Tonitruante, la slide ouvre le feu sur "Hold that train". Elle libère de bonnes vibrations. Au départ, le chant de Lil’ domine le sujet ; mais rapidement, il cède la place aux cordes explosives et furieuses. Le bottleneck glisse le long du manche et produit déjà une forme d’envoûtement. Lil’ étale tout son savoir-faire sur "Housekeeping job". Ses phrases agressives sont dignes de la palette d'Albert King. Soutenue par les saxophones d'Eddie McKinley et David Basinger, la rythmique s’avère très dansante. La même recette est reproduite pour "Woman, take a bow". Le climat est à nouveau volcanique. Imprimé sur un tempo très rock'n'roll, "Don't call me" est entretenu par le riff slide de circonstance et le piano sautillant de Johnny Iguana. Ed est évidemment capable de changer de registre. Et de s’attaquer au slow blues. Comme sur le brûlant "Check my baby's oil" ou le superbe "Life got in the way". "Love don't live here anymore" évolue naturellement sur un tempo soutenu. La rythmique épouse un profil très Jimmy Reed. Ed accorde au piano de Johnny Iguana et aux cordes de son partenaire Michael Garrett, un billet de sortie.

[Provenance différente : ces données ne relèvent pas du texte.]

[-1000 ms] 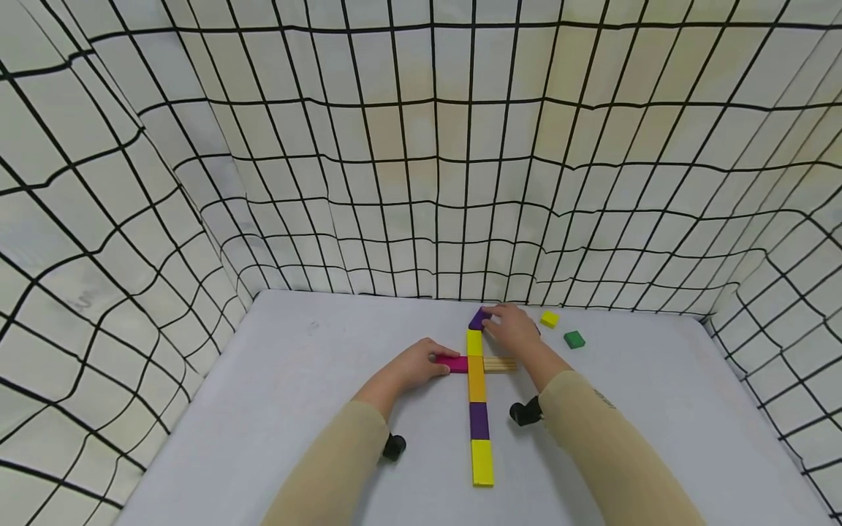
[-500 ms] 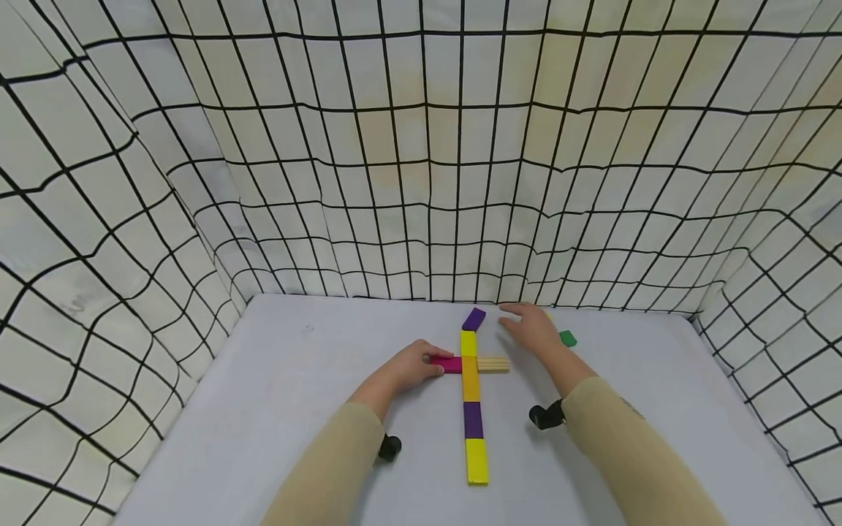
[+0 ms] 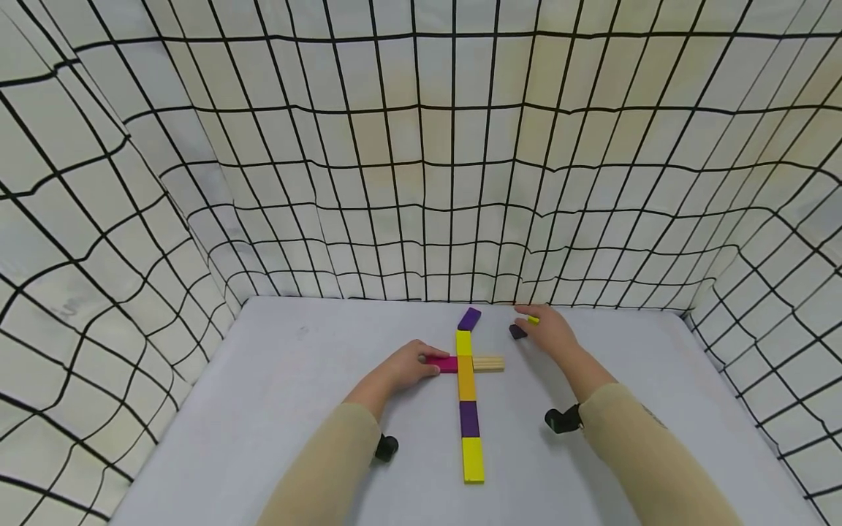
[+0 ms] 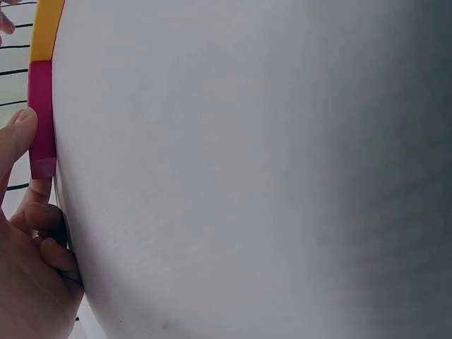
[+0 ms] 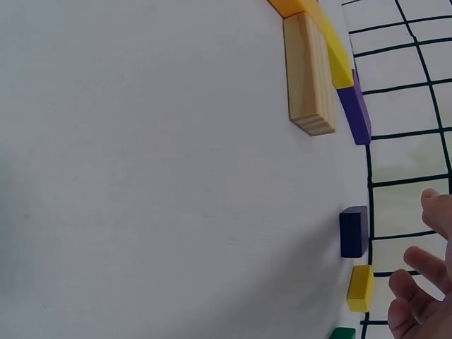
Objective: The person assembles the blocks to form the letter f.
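Flat coloured blocks form a cross on the white table. My left hand (image 3: 404, 367) pinches the magenta block (image 3: 447, 364), the cross's left arm, between thumb and fingers. That block touches the orange block (image 3: 465, 380). A plain wooden block (image 3: 488, 364) is the right arm. Above the orange block lies a yellow block (image 3: 463, 343), then a tilted purple block (image 3: 470, 319) at the top. My right hand (image 3: 551, 337) hovers with parted fingers over a dark block (image 5: 354, 232) and a small yellow block (image 5: 361, 288), holding neither.
Below the orange block, another purple block (image 3: 469, 419) and a longer yellow block (image 3: 473, 460) continue the line downward. A green block (image 5: 343, 332) shows at the right wrist view's lower edge. Black netting (image 3: 421, 164) over white walls surrounds the table's back and sides.
My right hand has let go of the tilted purple block at the top and moved right, to the loose blocks. The left hand keeps its grip on the magenta block.
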Demonstrator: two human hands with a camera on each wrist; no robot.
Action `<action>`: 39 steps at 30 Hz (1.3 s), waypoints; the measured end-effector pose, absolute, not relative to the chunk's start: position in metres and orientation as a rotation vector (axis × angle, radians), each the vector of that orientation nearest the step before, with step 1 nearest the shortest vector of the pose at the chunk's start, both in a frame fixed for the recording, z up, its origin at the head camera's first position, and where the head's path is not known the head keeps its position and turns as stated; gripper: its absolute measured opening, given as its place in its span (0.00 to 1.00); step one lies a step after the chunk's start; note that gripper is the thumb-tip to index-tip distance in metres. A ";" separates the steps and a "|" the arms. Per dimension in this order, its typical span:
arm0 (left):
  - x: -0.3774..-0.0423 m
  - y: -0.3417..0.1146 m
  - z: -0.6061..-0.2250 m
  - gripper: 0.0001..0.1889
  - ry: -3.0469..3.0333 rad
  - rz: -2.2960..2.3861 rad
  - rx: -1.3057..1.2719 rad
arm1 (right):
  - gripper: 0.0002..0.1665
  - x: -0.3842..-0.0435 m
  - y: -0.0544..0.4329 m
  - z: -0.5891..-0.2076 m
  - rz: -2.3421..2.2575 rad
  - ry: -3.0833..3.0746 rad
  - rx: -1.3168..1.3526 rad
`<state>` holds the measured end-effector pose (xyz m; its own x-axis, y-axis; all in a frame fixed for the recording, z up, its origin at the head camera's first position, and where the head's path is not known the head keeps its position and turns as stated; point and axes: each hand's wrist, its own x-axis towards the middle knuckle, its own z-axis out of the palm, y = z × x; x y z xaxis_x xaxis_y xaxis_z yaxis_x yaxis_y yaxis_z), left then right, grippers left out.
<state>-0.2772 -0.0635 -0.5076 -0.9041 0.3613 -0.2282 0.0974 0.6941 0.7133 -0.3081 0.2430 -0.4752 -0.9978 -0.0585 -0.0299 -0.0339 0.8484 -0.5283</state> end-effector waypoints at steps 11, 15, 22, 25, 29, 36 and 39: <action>-0.277 -0.062 -0.508 0.16 2.555 1.032 0.350 | 0.27 -0.312 0.237 -0.494 -0.694 2.961 0.062; -0.277 -0.061 -0.509 0.16 2.551 1.031 0.334 | 0.26 -0.311 0.236 -0.498 -0.704 2.972 0.087; -0.277 -0.060 -0.507 0.16 2.540 1.041 0.338 | 0.23 -0.316 0.234 -0.503 -0.698 2.981 0.062; -0.277 -0.059 -0.506 0.16 2.540 1.040 0.326 | 0.22 -0.319 0.231 -0.504 -0.683 2.981 0.047; -0.276 -0.058 -0.505 0.16 2.541 1.037 0.332 | 0.22 -0.321 0.228 -0.506 -0.693 2.972 0.032; -0.275 -0.060 -0.504 0.16 2.549 1.027 0.337 | 0.23 -0.320 0.228 -0.507 -0.741 2.982 -0.025; -0.275 -0.061 -0.504 0.16 2.556 1.014 0.329 | 0.23 -0.318 0.227 -0.507 -0.758 2.988 -0.001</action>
<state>-0.2751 -0.0610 -0.5036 -0.9042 0.3448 -0.2521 0.0783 0.7140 0.6958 -0.3181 0.2269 -0.5073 -0.9983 -0.0153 -0.0569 0.0136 0.8793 -0.4761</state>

Mais ce dernier se montre sous son meilleur jour sur "My baby moves me". La slide ne tient guère en place tout au long du boogie vivifiant "Candy sweet"! Signé Pookie Young, "Every man needs a good woman" campe un blues lent généreux, dramatique, satirique, mais empreint d’une grande sensibilité. L’orgue Hammond tapisse cette plage au cours de laquelle Ed étale toute la richesse et la puissance de sa voix ; une voix qui vibre et épanche un océan de mélancolie. Pour conclure cet elpee, les Blues Imperials ont décidé de puiser au sein du répertoire de Hound Dog Taylor. Et tout particulièrement en adaptant le redoutable "Take five". Impossible de résister aux fourmis qui démangent tous nos membres. D’autant plus que cette attaque rythmique est implacable. Irrésistible même ! Très directe, cette musique reflète parfaitement la puissance de feu du quartet sur les planches. Il n'y manque que l’aspect visuel. Mais on l’imagine. Parce que l'image du leader est tellement colorée. Il n'hésite jamais à se vêtir de rouge flamboyant. Son crâne est toujours recouvert d'un couvre-chef. De manière, sans doute, à compenser sa taille. Il se produit très souvent chez lui. A Chicago. Au Buddy Guy's Legends. Chez Rosa's, au  B.L.U.E.S.